**AIM OF THE TASK:** When a record contains an image, skip the image and retype the rest of that record exactly.

*** Opening of EXTRACTED ENTRIES ***

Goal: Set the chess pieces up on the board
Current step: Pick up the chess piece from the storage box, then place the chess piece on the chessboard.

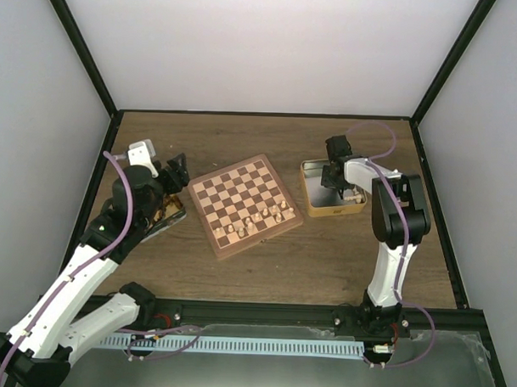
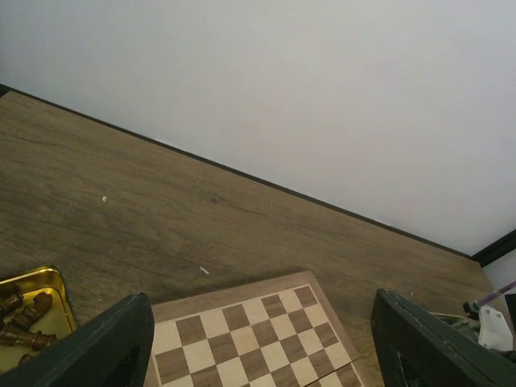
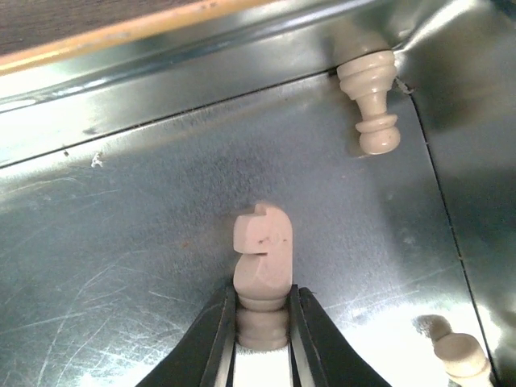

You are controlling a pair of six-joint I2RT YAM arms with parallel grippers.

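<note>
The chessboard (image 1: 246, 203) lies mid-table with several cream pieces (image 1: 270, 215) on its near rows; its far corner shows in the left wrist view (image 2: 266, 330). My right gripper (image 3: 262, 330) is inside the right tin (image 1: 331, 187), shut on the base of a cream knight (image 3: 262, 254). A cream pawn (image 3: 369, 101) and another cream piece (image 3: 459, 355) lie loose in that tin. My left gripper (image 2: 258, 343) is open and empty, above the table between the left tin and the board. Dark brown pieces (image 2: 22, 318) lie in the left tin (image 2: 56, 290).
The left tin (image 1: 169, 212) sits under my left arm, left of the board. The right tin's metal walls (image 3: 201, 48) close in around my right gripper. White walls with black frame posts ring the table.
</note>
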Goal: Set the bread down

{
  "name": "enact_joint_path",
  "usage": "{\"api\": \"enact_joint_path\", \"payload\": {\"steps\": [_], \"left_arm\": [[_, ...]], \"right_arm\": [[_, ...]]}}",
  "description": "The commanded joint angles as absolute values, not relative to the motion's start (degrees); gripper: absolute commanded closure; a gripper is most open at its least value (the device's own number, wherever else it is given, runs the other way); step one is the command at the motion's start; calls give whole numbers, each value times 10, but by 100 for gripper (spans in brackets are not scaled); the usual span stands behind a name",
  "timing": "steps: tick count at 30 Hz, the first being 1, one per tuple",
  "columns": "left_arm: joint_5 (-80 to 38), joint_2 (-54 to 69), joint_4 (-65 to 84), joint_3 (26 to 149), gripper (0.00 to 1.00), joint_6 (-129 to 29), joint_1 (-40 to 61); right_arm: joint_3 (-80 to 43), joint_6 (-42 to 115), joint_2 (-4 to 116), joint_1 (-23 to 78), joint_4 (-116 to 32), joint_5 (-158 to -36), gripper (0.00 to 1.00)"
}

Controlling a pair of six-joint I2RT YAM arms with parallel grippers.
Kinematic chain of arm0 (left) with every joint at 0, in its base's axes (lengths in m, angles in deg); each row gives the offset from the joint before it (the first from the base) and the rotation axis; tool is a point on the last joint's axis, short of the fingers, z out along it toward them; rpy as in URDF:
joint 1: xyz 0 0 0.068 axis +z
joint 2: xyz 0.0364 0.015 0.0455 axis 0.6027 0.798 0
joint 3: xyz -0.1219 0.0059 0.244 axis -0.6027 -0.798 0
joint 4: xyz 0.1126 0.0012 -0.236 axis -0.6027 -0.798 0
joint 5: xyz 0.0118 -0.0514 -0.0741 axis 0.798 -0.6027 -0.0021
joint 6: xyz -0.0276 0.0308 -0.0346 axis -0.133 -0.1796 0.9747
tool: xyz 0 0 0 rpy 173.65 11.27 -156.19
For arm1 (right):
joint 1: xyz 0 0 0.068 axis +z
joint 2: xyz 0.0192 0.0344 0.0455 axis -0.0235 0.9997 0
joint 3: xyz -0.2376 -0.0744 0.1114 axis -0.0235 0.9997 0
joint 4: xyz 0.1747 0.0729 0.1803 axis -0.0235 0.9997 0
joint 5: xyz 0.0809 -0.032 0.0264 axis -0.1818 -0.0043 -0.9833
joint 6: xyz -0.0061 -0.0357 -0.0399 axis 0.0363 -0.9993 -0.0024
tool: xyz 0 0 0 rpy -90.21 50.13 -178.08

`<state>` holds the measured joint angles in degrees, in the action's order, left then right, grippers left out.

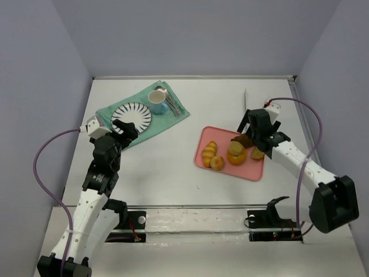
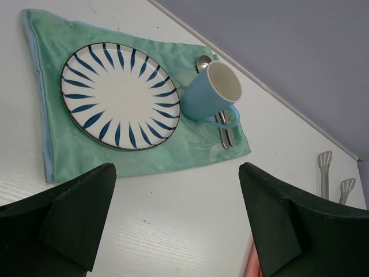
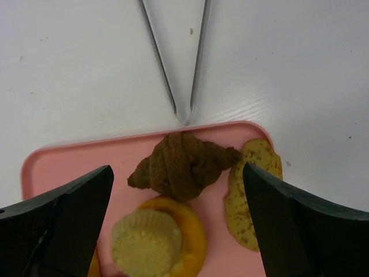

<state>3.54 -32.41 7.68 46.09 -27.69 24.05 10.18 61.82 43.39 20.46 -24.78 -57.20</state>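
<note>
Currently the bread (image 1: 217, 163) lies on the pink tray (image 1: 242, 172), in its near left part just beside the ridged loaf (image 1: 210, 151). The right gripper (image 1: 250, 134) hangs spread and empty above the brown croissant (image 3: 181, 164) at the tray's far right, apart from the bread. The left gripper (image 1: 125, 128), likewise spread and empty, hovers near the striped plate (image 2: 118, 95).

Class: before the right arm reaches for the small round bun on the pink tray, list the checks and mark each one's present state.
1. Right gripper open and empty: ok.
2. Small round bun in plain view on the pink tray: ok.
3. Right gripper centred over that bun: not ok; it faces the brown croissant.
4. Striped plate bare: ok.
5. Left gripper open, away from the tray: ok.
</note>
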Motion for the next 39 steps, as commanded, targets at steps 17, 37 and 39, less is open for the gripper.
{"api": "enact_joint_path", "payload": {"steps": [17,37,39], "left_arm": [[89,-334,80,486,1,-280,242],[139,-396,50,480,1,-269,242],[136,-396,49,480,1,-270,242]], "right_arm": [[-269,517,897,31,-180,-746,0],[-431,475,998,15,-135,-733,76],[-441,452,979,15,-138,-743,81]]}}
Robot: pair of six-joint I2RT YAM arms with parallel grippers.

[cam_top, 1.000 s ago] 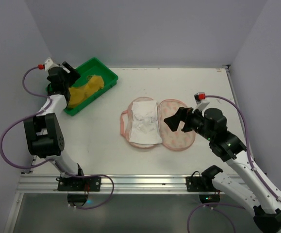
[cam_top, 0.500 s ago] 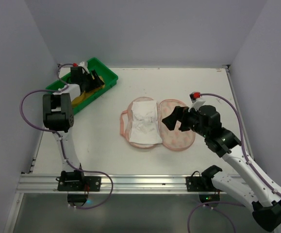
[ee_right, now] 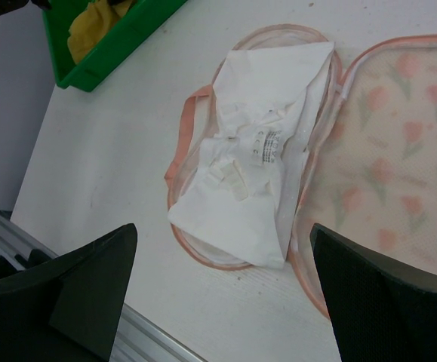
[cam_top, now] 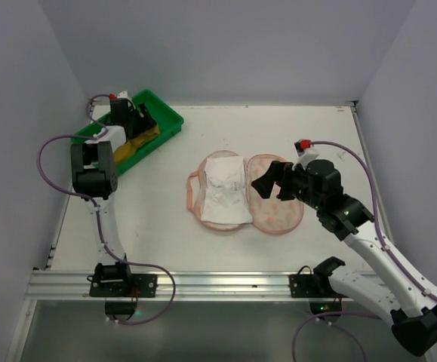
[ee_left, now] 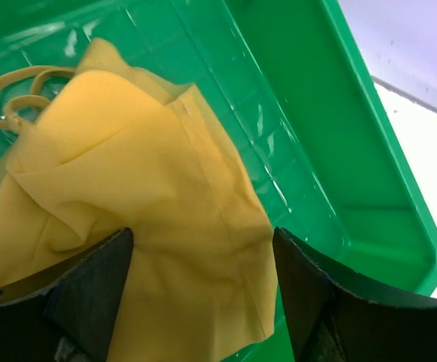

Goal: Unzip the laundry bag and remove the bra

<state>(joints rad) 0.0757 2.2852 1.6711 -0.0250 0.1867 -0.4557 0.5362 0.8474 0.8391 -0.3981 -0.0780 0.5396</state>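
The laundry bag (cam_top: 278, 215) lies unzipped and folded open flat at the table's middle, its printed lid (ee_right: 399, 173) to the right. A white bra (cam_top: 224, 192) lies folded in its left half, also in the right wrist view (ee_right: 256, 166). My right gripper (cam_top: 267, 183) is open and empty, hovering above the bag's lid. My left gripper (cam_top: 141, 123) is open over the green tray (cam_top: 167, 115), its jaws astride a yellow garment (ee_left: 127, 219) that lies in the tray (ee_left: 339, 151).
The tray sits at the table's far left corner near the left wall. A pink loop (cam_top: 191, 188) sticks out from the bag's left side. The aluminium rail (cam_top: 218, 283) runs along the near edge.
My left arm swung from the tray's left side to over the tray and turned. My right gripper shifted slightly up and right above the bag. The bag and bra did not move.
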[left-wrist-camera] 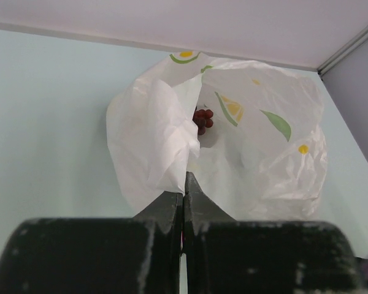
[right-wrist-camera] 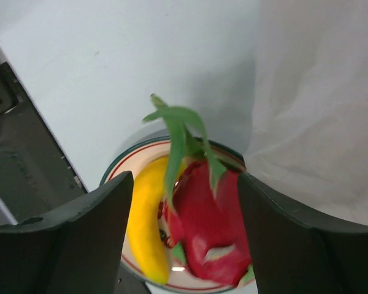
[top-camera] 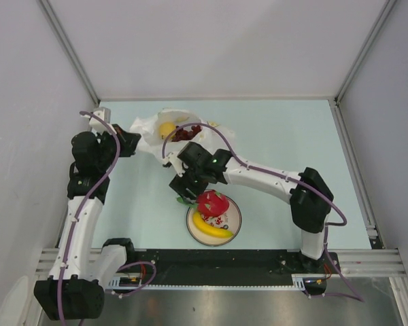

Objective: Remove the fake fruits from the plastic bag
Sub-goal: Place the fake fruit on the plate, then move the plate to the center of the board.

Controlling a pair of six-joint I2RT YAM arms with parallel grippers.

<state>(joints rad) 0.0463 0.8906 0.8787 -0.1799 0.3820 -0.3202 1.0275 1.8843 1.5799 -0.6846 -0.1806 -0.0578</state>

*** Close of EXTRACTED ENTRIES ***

**WRITTEN SOLUTION:**
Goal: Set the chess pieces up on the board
Current step: Pick up the chess piece from the storage box, then place the chess piece on the chessboard.


You are controlling a pair of six-joint I2RT YAM arms with parallel grippers.

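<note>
The chessboard (image 1: 246, 203) lies mid-table with several cream pieces (image 1: 270, 215) on its near rows; its far corner shows in the left wrist view (image 2: 266, 330). My right gripper (image 3: 262, 330) is inside the right tin (image 1: 331, 187), shut on the base of a cream knight (image 3: 262, 254). A cream pawn (image 3: 369, 101) and another cream piece (image 3: 459, 355) lie loose in that tin. My left gripper (image 2: 258, 343) is open and empty, above the table between the left tin and the board. Dark brown pieces (image 2: 22, 318) lie in the left tin (image 2: 56, 290).
The left tin (image 1: 169, 212) sits under my left arm, left of the board. The right tin's metal walls (image 3: 201, 48) close in around my right gripper. White walls with black frame posts ring the table.
</note>
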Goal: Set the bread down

{
  "name": "enact_joint_path",
  "usage": "{\"api\": \"enact_joint_path\", \"payload\": {\"steps\": [_], \"left_arm\": [[_, ...]], \"right_arm\": [[_, ...]]}}",
  "description": "The commanded joint angles as absolute values, not relative to the motion's start (degrees); gripper: absolute commanded closure; a gripper is most open at its least value (the device's own number, wherever else it is given, runs the other way); step one is the command at the motion's start; calls give whole numbers, each value times 10, but by 100 for gripper (spans in brackets are not scaled); the usual span stands behind a name",
  "timing": "steps: tick count at 30 Hz, the first being 1, one per tuple",
  "columns": "left_arm: joint_5 (-80 to 38), joint_2 (-54 to 69), joint_4 (-65 to 84), joint_3 (26 to 149), gripper (0.00 to 1.00), joint_6 (-129 to 29), joint_1 (-40 to 61); right_arm: joint_3 (-80 to 43), joint_6 (-42 to 115), joint_2 (-4 to 116), joint_1 (-23 to 78), joint_4 (-116 to 32), joint_5 (-158 to -36), gripper (0.00 to 1.00)"
}

Controlling a pair of six-joint I2RT YAM arms with parallel grippers.
Kinematic chain of arm0 (left) with every joint at 0, in its base's axes (lengths in m, angles in deg); each row gives the offset from the joint before it (the first from the base) and the rotation axis; tool is a point on the last joint's axis, short of the fingers, z out along it toward them; rpy as in URDF:
joint 1: xyz 0 0 0.068 axis +z
joint 2: xyz 0.0364 0.015 0.0455 axis 0.6027 0.798 0
joint 3: xyz -0.1219 0.0059 0.244 axis -0.6027 -0.798 0
joint 4: xyz 0.1126 0.0012 -0.236 axis -0.6027 -0.798 0
joint 5: xyz 0.0118 -0.0514 -0.0741 axis 0.798 -0.6027 -0.0021
joint 6: xyz -0.0276 0.0308 -0.0346 axis -0.133 -0.1796 0.9747
tool: xyz 0 0 0 rpy 173.65 11.27 -156.19
For arm1 (right):
joint 1: xyz 0 0 0.068 axis +z
joint 2: xyz 0.0192 0.0344 0.0455 axis -0.0235 0.9997 0
joint 3: xyz -0.2376 -0.0744 0.1114 axis -0.0235 0.9997 0
joint 4: xyz 0.1747 0.0729 0.1803 axis -0.0235 0.9997 0
joint 5: xyz 0.0809 -0.032 0.0264 axis -0.1818 -0.0043 -0.9833
joint 6: xyz -0.0061 -0.0357 -0.0399 axis 0.0363 -0.9993 -0.0024
tool: xyz 0 0 0 rpy -90.21 50.13 -178.08

`<state>` holds the measured joint angles in degrees, in the action's order, left then right, grippers left out.


<state>3.54 -32.41 7.68 46.09 -27.69 24.05 10.18 61.82 43.39 20.46 -24.78 -57.20</state>
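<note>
Currently the bread (image 1: 217, 163) lies on the pink tray (image 1: 242, 172), in its near left part just beside the ridged loaf (image 1: 210, 151). The right gripper (image 1: 250, 134) hangs spread and empty above the brown croissant (image 3: 181, 164) at the tray's far right, apart from the bread. The left gripper (image 1: 125, 128), likewise spread and empty, hovers near the striped plate (image 2: 118, 95).

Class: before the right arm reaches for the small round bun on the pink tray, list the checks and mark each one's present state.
1. Right gripper open and empty: ok.
2. Small round bun in plain view on the pink tray: ok.
3. Right gripper centred over that bun: not ok; it faces the brown croissant.
4. Striped plate bare: ok.
5. Left gripper open, away from the tray: ok.
</note>
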Motion for the next 39 steps, as commanded, targets at steps 17, 37 and 39, less is open for the gripper.
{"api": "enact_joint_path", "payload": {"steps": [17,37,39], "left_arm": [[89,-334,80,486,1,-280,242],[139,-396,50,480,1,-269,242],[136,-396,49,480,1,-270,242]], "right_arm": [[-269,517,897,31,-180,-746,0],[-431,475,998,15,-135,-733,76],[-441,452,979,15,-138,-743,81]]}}
Robot: pair of six-joint I2RT YAM arms with parallel grippers.

[cam_top, 1.000 s ago] 
[cam_top, 0.500 s ago] 
[ee_right, now] 
[cam_top, now] 
[ee_left, now] 

Goal: Unzip the laundry bag and remove the bra

<state>(joints rad) 0.0757 2.2852 1.6711 -0.0250 0.1867 -0.4557 0.5362 0.8474 0.8391 -0.3981 -0.0780 0.5396</state>
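The laundry bag (cam_top: 278, 215) lies unzipped and folded open flat at the table's middle, its printed lid (ee_right: 399, 173) to the right. A white bra (cam_top: 224, 192) lies folded in its left half, also in the right wrist view (ee_right: 256, 166). My right gripper (cam_top: 267, 183) is open and empty, hovering above the bag's lid. My left gripper (cam_top: 141, 123) is open over the green tray (cam_top: 167, 115), its jaws astride a yellow garment (ee_left: 127, 219) that lies in the tray (ee_left: 339, 151).
The tray sits at the table's far left corner near the left wall. A pink loop (cam_top: 191, 188) sticks out from the bag's left side. The aluminium rail (cam_top: 218, 283) runs along the near edge.
My left arm swung from the tray's left side to over the tray and turned. My right gripper shifted slightly up and right above the bag. The bag and bra did not move.
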[left-wrist-camera] 
[right-wrist-camera] 
[top-camera] 

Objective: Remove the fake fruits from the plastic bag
Sub-goal: Place the fake fruit on the plate, then move the plate to the center of the board.

Controlling a pair of six-joint I2RT YAM arms with parallel grippers.

<state>(joints rad) 0.0463 0.8906 0.8787 -0.1799 0.3820 -0.3202 1.0275 1.8843 1.5799 -0.6846 -0.1806 -0.0578</state>

No part of the exercise remains open.